Urologie
Lithiases urinaires : encourager l'augmentation des apports hydrique repose sur un faible niveau des preuves.
La forte consommation de liquides demeure une recommandation pertinente sur le plan physiopathologique, mais son application en pratique clinique doit être repensée. L’enjeu principal est moins de convaincre de boire davantage que de rendre cette recommandation applicable, durable et adaptée à chaque patient.
- Liudmila Chernetska/iStock
Certains principes thérapeutiques transmis de génération en génération sont loin de reposer sur des démonstrations implacables. Un article publié dans The Lancet s’interroge par exemple sur la pertinence de maintenir une recommandation centrale en prévention des lithiases rénales : boire de grandes quantités de liquides. La Revue Cochrane confirme que l’augmentation des apports hydriques diminue probablement les récidives mais avec une faible certitude des preuves.Par ailleurs, les preuves scientifiques contemporaines sont plus nuancées qu’on ne le pensait. Si certaines études montrent qu’un volume urinaire élevé réduit le risque de récidive, les auteurs notent que les données restent limitées quant aux stratégies efficaces pour obtenir et maintenir cet objectif dans la vraie vie. L’enjeu n’est donc pas seulement de recommander de boire davantage, mais de savoir comment accompagner les patients pour qu’ils y parviennent durablement.
Une nouvelle étude réalisée aux Etats-Unis lien confirme ces difficultés. L'objectif etait de déterminer si un programme d'intervention comportementale multicomposante visant à augmenter les apports liquidiens réduisait la récidive symptomatique de lithiase urinaire par rapport aux soins standard.
Dans cet essai PUSH,1 658 adolescents et adultes ayant un antécédent de lithiase urinaire et un faible volume urinaire des 24 heures à l'inclusion ont été recrutés dans 6 centres universitaires américains
Les participants étaient randomisés 1:1 entre une intervention comportementale multicomposante ou un groupe contrôle recevant des soins conformes aux recommandations. L'intervention comprenait une prescription individualisée d'apports liquidiens, des incitations financières à l'observance, un coaching en santé pour surmonter les obstacles, ainsi que des outils choisis par le patient (rappels par SMS, gourdes connectées Bluetooth)
Taux de récidive comparable entre les deux groupes
Bien que le volume urinaire des 24 heures ait augmenté dans les deux groupes, il était systématiquement plus élevé dans le bras interventionnel à 6, 12, 18 et 24 mois. Cependant, les taux de récidive symptomatique sont restés comparables entre les deux groupes sur les 2 ans de suivi.
Sur le plan de la tolérance, des symptômes du bas appareil urinaire (pollakiurie, urgences, nycturie) étaient plus fréquents dans le groupe intervention à 6 et 12 mois.
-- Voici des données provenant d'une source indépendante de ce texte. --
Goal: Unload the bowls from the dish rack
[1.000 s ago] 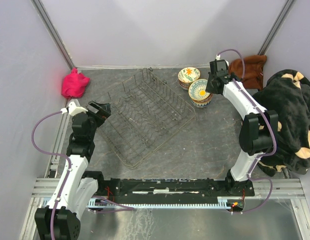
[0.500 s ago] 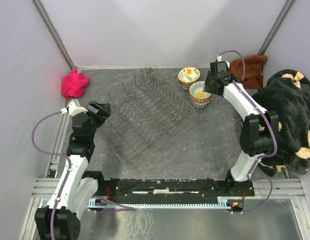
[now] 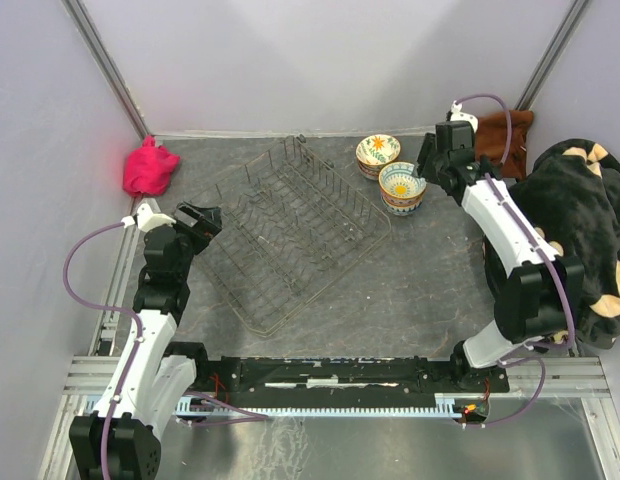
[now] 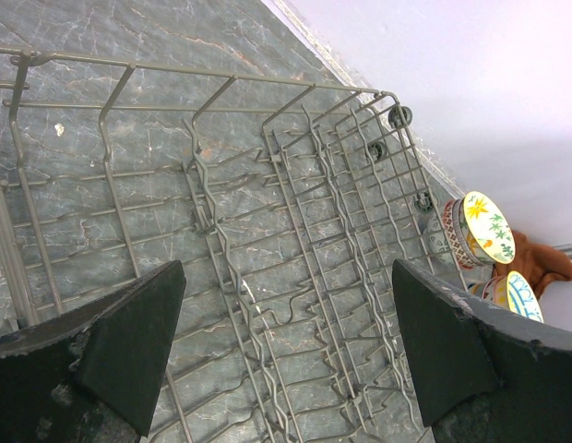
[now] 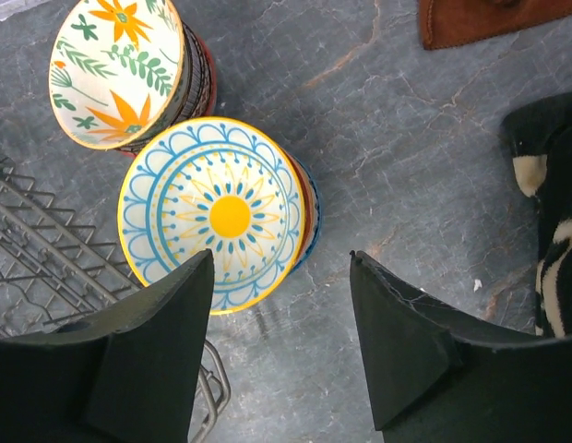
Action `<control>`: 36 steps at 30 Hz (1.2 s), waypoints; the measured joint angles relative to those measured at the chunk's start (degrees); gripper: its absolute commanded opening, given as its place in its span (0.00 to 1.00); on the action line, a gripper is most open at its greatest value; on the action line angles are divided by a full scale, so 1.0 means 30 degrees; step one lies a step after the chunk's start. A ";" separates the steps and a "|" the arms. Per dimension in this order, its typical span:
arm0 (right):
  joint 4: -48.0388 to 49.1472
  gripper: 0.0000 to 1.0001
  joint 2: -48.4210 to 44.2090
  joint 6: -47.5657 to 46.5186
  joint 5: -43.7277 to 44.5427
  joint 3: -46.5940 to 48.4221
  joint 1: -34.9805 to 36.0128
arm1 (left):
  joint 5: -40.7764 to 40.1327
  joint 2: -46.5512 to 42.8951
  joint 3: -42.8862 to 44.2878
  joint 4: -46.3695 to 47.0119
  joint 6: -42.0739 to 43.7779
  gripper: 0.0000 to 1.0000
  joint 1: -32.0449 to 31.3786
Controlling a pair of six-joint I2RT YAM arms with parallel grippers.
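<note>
My right claw (image 5: 281, 277) stands open, its two fingers well apart with nothing between them but bare table (image 5: 397, 138). It has hold of nothing. The sun-patterned bowl (image 5: 217, 217), blue and yellow inside, lies below the claw, just ahead of the tip of my left-hand finger (image 5: 157, 351) and a little to that side of the gap. It is apart from both fingers and sits upright on top of a stack. Beyond it, farther ahead and to the same side, the flowered bowl (image 5: 115, 69) tops a second stack just beside the first. A corner of the rack (image 5: 46, 268) shows beside that same finger, close to the sun-patterned bowl. On the other side of the claw are a brown cloth (image 5: 480, 18), far ahead, and a dark blanket (image 5: 554, 221), level with the fingertips.

From above, the right claw (image 3: 430, 168) hangs beside the sun-patterned bowl (image 3: 401, 187), with the flowered bowl (image 3: 378, 152) just past it.

My left claw (image 4: 286, 272) is also wide open and grips nothing. The rack (image 4: 268, 231) lies under it, its wires running through the gap between the fingers. Both bowl stacks (image 4: 480, 226) are well ahead of it, past the rack's far end. From above, the left claw (image 3: 202, 220) sits at the edge of the rack (image 3: 300, 235), with a pink cloth (image 3: 150, 168) off to its outer side.
</note>
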 measured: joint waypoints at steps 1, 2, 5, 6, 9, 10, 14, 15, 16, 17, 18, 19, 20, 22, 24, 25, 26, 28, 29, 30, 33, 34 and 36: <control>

Une hyponatrémie asymptomatique survenait légèrement plus souvent dans ce groupe (1 % vs < 1 %), sans aucun cas d'hyponatrémie sévère nécessitant une hospitalisation.
Ces résultats montrent que malgré l'importance reconnue d'une hydratation abondante dans la prévention des récidives, atteindre et maintenir un apport hydrique très élevé est plus difficile que supposé, même avec un soutien intensif et des motivations financières.
Privilégier une approche multifactorielle
Les auteurs soulignent que ces résultats ne remettent pas en cause le rôle de l'hydratation dans la prévention lithiasique — le groupe contrôle recevait lui aussi la recommandation d'augmenter les apports hydriques. Ils plaident pour une évolution vers une prévention de précision, tenant compte des objectifs réalisables, des points de rupture de l'observance, et combinant approches comportementales, diététiques et pharmacologiques selon les profils.La question n’est pas de savoir s’il faut abandonner la recommandation d’une hydratation élevée, mais plutôt de la reformuler et de mieux l’intégrer dans une prise en charge réaliste et centrée sur le patient.
En conclusion, la forte consommation de liquides demeure une recommandation pertinente sur le plan physiopathologique, mais son application en pratique clinique doit être repensée. L’enjeu principal est moins de convaincre de boire davantage que de rendre cette recommandation applicable, durable et adaptée à chaque patient, dans le cadre d’une stratégie globale de prévention des calculs rénaux.